黑暗中,张氏隐约看见玉姝秀眉微蹙,“我也拿不定主意啊。原想做件好事,倒成了孽障。”她始终想不通幺妹的恨从何而来。
张氏轻叹,“画眉说幺妹还拿着木棒去的西厢,估摸着是用来打杀阿豹的。那天我瞧着她看阿豹的眼神就不善,没想到她真动了恶念。”她很难相信十岁的孩子能这般狠毒,顿了顿又道:“或许,她太想给池昊报仇了吧!”
幺妹那点小心思,玉姝不多不少也看出些端倪。所以出门时才故意跟琥珀、茯苓一唱一和,把阿豹单独在家的风儿吹出去。目的就是引幺妹上钩。
可她真上了钩,玉姝心里又不痛快。叹口气,从被窝里伸出胳膊把阿豹捞进来,阿豹也不挣扎,就势躺倒在玉姝臂弯,乖顺的打起了呼噜。
玉姝下颌贴上阿豹小脑袋,绒绒暖暖的,喃喃道:“幺妹小小年纪心毒至此,绝不能留下她。”
这一点,张氏颇为认同,“就是,长大了真就了不得了。她跟池昊,真不像是一个娘生的。”

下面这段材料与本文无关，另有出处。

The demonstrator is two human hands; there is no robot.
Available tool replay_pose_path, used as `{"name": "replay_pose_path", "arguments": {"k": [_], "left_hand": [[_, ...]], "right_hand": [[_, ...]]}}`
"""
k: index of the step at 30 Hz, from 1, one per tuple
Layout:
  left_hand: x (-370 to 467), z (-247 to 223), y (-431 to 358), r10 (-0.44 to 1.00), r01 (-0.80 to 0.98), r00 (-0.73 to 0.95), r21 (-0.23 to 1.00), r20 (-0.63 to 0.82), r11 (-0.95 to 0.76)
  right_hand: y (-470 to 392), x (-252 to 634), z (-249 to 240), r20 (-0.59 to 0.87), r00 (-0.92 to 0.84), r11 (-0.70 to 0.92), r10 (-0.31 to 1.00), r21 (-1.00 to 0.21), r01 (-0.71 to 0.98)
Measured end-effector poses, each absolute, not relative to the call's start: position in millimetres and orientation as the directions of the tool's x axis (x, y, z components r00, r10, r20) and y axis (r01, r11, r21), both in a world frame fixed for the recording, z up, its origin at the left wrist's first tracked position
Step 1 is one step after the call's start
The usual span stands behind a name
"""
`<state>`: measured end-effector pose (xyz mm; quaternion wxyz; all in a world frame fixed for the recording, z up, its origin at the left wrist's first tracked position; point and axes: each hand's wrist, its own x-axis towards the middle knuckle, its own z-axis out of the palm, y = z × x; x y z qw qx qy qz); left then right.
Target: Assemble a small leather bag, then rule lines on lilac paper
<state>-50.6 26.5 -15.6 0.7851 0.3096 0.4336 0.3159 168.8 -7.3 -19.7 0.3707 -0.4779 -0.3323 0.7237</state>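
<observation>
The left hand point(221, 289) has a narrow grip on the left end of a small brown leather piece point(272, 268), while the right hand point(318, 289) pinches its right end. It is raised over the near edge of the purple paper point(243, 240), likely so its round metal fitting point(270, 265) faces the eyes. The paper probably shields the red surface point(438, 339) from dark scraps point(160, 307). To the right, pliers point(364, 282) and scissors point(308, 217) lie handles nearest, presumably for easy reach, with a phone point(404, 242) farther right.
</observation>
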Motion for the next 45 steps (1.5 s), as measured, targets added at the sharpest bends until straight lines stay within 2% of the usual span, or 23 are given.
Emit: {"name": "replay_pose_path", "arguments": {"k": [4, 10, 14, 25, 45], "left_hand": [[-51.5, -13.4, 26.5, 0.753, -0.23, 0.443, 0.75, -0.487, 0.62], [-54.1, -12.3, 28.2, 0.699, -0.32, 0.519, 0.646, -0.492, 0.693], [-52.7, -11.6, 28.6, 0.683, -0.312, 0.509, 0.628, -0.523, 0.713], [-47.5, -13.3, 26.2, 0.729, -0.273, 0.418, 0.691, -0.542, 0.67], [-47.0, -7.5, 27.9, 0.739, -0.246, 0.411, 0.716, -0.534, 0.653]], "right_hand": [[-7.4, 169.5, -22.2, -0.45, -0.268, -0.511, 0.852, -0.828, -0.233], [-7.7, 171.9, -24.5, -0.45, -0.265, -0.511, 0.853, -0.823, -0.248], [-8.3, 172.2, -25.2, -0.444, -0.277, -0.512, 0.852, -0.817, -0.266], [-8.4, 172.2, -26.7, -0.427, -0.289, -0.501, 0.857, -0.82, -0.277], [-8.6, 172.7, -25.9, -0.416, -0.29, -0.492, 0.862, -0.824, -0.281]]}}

“可是,就这么把他俩推出去也不太妥当。”玉姝真是左右为难。
“玉儿,并非人人都能做到知恩图报。就像幺妹对你,不但没有报恩的心,反而生出仇怨。所以你就得学会施恩莫忘报才行啊!”
玉姝默默点头,“阿娘,我记下了。”
“你也不要因为幺妹就再不做善事。这世上,总是好人多。俗话说,嗑瓜子儿还能嗑出个臭虫呢!幺妹就是那臭虫,不过,大多数都是好瓜子仁儿!你也不能因为偶尔出个臭虫就不嗑瓜子了,是不?”
玉姝噗嗤一声乐了,“阿娘,你知道的俗话都挺可乐的。”
张氏故意逗玉姝开心,目的达到了,也跟着笑起来。
玉姝顺着阿豹脖颈上的软毛,悠悠问道:“阿娘,那当年你是受了父亲的恩惠,所以才照顾我这么多年的?”
提及此事,张氏微微动容。
“是啊,阿娘受了王爷很大的恩惠,所以甘愿以此为报,当年啊……”
遥想当年旧事,仿若隔世。
张氏自幼丧母,阿爹没有续弦,孤身一人拉拔她兄妹俩长大。要说起来,张氏这一生遇到最离奇的人和事,就是与她师父,江湖人称凌波仙子凌美姑的师徒缘分。
张氏八岁那年,凌美姑路经永年县。行至张家门口,向年幼的张氏讨了碗水喝。
因这碗水,凌美姑相中了张氏,想收她做徒弟。
张氏的父亲是永年县县衙的门吏,日子过得波澜不惊,从没想过,会有一位女侠来跟他说,要把他的女儿带走,传授武艺。
才八岁的张氏,懵懵懂懂。女侠二字于她来说,高深莫测,却又异常期待。她也想成为茶楼歌女口中仗剑走天涯,快意恩仇的江湖儿女。
对张父来说,女儿要是拜凌美姑为师,那么嫁人生子,循规蹈矩的日子就离她远去了。
可是,女孩子也不一定非得循规蹈矩,相夫教子了此余生。平淡安稳却也了无生趣。于是,张父做主为女儿选择了多姿多彩的江湖路。